Appendix: Annotated List of Important Decisions

According to statistics compiled by the Harvard Law Review, Justice Marshall wrote 322 majority opinions, 83 concurrences, and 363 dissents in his years on the Court. The list below identifies the most important of these opinions, aside from the ones presented in Part Four. Unless otherwise indicated, the opinion is for a majority of the Court.

Adams v. Williams, 407 U.S. 143 (1972) (dissent): The Court upheld a police stop of a person based on information that the defendant was in a nearby car with a gun and narcotics, and a protective search to seize the gun. That, in turn, gave the officer probable cause to arrest the person and search him. Marshalls dissent argued that the decision invokes the specter of a society in which innocent citizens may be stopped, searched, and arrested at the whim of police officers who have only the slightest suspicion of improper conduct.

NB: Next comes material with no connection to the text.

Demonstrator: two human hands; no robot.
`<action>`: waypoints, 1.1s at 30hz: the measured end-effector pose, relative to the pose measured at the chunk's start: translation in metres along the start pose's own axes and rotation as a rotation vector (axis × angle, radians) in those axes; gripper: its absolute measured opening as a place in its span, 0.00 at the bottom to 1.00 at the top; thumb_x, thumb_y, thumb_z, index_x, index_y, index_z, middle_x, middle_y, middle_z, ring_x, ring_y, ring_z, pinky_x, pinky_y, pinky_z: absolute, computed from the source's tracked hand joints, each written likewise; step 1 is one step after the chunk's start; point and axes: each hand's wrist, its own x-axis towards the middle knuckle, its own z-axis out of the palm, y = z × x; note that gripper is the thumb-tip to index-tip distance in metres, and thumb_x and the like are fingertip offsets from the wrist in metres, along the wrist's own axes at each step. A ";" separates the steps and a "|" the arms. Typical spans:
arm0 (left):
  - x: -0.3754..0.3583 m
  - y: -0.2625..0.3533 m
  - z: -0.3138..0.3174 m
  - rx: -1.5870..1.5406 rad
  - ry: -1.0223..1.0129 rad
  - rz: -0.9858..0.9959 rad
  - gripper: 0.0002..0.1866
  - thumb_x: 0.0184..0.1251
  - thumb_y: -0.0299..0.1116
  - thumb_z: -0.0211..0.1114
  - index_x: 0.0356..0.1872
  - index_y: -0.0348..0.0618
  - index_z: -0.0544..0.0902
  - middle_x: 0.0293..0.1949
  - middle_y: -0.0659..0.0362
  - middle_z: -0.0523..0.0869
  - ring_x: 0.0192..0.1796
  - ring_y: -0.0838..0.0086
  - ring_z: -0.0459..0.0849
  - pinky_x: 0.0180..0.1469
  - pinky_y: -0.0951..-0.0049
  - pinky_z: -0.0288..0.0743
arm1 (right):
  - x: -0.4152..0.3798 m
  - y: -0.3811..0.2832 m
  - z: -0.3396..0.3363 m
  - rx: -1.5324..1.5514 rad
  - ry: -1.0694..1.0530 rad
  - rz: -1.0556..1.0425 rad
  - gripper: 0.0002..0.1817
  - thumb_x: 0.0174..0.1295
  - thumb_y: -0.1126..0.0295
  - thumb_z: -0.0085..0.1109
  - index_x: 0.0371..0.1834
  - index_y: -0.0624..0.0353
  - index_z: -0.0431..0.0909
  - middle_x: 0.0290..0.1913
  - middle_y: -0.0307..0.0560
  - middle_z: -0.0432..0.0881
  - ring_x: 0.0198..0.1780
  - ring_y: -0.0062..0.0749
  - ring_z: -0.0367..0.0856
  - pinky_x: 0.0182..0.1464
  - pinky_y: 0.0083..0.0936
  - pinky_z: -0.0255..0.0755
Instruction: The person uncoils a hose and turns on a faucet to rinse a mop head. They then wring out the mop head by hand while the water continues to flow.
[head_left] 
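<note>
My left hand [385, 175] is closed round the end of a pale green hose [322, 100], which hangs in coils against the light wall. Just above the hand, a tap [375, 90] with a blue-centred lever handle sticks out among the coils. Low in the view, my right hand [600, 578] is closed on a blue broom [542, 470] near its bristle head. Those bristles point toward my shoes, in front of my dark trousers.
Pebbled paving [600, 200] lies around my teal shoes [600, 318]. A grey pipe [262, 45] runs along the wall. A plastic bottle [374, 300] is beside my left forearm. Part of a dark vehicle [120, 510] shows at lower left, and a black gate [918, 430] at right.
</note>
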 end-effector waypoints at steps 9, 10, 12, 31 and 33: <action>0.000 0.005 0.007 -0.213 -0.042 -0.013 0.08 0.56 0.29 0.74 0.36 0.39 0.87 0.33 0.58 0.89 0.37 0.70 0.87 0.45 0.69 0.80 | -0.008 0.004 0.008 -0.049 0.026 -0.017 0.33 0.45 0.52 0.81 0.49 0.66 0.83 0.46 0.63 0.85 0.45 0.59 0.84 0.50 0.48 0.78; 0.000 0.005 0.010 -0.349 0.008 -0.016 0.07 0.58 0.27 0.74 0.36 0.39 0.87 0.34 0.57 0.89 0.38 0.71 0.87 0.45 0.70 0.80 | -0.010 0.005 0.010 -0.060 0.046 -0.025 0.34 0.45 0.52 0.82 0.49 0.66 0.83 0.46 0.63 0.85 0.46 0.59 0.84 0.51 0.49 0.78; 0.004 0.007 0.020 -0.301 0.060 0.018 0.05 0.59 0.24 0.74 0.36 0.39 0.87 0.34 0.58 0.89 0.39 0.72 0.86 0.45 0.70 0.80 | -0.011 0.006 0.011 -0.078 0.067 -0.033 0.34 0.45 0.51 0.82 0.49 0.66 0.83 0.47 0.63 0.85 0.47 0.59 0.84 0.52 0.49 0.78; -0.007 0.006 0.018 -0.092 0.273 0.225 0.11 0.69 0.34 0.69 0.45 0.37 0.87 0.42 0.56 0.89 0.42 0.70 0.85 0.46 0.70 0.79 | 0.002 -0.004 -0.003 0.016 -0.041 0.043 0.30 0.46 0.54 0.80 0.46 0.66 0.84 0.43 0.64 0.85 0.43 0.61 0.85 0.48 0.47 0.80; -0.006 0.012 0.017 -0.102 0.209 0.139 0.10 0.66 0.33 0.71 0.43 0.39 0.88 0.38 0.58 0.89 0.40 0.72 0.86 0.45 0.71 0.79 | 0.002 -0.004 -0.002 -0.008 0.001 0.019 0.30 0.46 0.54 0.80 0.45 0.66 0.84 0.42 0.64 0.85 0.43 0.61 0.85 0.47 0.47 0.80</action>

Amalgamated Food Employees Union v. Logan Valley Plaza, 391 U.S. 308 (1968): Writing for the Court, Marshall found that a shopping mall could not use state laws against trespass to bar peaceful union picketing. Barring such demonstrations from a citys streets would violate the First Amendment, and in modern times shopping malls were the equivalent of city streets. The government could not delegate the power... wholly to exclude those members of the public wishing to exercise their First Amendment rights on the premises in a manner and for a purpose generally consonant with the use to which the property is actually put.

Arkansas Writers Project, Inc. v. Ragland, 481 U.S. 221 (1987): The Court invalidated a state sales tax that applied to many magazines but exempted religious, professional, trade, and sports magazines. Marshalls opinion found this an impermissible distinction among publications, based on their content.

Austin v. Michigan Chamber of Commerce, 494 U.S. 652 (1990): Marshalls opinion for the Court upheld a state law barring corporations from using corporate treasury funds for expenditures supporting candidates. The opinion emphasized the unique legal and economic characteristics of corporations that gave them political advantage because the money they compiled was not an indication of popular support for the corporations political ideas. The ban was justified to reduce the corrosive and distorting effects of immense aggregations of wealth that are accumulated with the help of the corporate form and that have little or no correlation to the publics support for the corporations political ideas.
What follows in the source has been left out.